→ TASK REQUIREMENTS
Check each line of the listing for the string "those", then state how many lines have it. Only the number is wanted.

→ DATASET CONTENT
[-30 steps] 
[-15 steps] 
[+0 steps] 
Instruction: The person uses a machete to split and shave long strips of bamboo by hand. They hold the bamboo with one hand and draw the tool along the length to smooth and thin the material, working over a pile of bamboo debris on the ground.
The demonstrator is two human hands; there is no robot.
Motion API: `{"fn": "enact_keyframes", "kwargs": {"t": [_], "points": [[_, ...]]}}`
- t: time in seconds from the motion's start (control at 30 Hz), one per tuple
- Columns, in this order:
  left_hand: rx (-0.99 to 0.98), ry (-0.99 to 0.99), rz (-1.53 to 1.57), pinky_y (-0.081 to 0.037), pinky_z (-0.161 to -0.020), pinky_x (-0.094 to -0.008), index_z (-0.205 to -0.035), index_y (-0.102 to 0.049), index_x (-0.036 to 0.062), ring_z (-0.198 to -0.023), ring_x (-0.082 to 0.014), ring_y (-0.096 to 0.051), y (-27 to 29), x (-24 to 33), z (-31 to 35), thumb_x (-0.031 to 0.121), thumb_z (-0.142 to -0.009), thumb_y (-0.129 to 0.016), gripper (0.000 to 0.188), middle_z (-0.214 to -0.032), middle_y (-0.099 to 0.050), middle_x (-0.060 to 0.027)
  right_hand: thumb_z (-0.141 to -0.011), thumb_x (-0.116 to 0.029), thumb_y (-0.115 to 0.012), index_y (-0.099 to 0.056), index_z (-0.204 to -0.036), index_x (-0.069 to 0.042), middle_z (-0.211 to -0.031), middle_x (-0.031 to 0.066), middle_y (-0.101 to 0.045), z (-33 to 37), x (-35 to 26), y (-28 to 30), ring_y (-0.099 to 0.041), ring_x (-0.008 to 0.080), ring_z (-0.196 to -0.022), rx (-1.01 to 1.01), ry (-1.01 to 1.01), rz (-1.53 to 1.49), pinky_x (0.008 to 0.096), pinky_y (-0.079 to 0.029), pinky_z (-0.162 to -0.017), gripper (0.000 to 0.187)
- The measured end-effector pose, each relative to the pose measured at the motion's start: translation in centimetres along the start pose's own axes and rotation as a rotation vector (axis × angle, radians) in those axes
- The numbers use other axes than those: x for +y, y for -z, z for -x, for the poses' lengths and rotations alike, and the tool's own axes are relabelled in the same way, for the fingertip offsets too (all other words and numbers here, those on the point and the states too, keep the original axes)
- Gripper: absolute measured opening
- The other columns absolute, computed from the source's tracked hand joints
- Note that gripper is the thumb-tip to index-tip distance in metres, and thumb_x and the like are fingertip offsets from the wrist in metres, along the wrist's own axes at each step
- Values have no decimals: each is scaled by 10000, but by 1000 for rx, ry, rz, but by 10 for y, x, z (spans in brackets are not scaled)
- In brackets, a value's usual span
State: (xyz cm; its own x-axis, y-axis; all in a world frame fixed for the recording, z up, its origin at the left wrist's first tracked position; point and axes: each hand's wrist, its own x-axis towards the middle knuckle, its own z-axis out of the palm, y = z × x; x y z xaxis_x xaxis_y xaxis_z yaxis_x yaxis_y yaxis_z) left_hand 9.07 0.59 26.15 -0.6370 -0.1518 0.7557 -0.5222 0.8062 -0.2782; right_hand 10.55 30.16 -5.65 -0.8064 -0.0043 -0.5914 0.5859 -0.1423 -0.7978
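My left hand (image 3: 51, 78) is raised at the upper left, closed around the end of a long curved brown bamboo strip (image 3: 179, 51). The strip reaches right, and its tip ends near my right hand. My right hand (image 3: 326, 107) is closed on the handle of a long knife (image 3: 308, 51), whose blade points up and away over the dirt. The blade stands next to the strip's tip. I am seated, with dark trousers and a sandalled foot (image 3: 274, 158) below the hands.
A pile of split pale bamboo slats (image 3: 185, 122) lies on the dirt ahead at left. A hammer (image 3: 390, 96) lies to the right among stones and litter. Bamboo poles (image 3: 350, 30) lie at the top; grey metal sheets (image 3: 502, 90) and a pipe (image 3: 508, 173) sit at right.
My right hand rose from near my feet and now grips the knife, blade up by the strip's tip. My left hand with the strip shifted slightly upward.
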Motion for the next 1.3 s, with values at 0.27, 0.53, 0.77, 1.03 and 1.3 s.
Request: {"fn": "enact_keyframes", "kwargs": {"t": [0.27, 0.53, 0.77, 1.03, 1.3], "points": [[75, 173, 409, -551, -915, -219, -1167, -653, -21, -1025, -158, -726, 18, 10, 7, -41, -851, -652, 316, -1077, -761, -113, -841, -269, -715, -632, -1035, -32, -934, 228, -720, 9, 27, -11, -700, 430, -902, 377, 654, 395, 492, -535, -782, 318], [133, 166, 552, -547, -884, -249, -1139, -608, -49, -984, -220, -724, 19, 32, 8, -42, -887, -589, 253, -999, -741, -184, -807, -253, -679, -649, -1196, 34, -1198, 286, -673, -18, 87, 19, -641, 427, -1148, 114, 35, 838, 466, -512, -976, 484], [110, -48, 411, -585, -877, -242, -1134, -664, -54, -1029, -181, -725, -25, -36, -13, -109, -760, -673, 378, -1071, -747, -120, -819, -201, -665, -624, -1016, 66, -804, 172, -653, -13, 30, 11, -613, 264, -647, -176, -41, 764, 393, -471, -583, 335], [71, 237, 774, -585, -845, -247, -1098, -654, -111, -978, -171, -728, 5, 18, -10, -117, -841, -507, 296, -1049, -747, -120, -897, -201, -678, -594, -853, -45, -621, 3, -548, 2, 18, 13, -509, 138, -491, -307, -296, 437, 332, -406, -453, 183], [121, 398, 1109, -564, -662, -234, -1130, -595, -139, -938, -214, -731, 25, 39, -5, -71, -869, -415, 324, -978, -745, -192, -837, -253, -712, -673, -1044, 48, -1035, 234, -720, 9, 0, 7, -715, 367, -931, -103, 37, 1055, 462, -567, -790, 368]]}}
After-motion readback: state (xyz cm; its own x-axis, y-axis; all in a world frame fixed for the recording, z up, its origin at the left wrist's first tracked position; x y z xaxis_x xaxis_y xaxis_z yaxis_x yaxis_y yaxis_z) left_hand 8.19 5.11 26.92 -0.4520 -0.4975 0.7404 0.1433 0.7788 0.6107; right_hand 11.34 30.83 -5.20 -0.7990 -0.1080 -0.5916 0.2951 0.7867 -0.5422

→ RESPONSE FOR THIS EXERCISE
2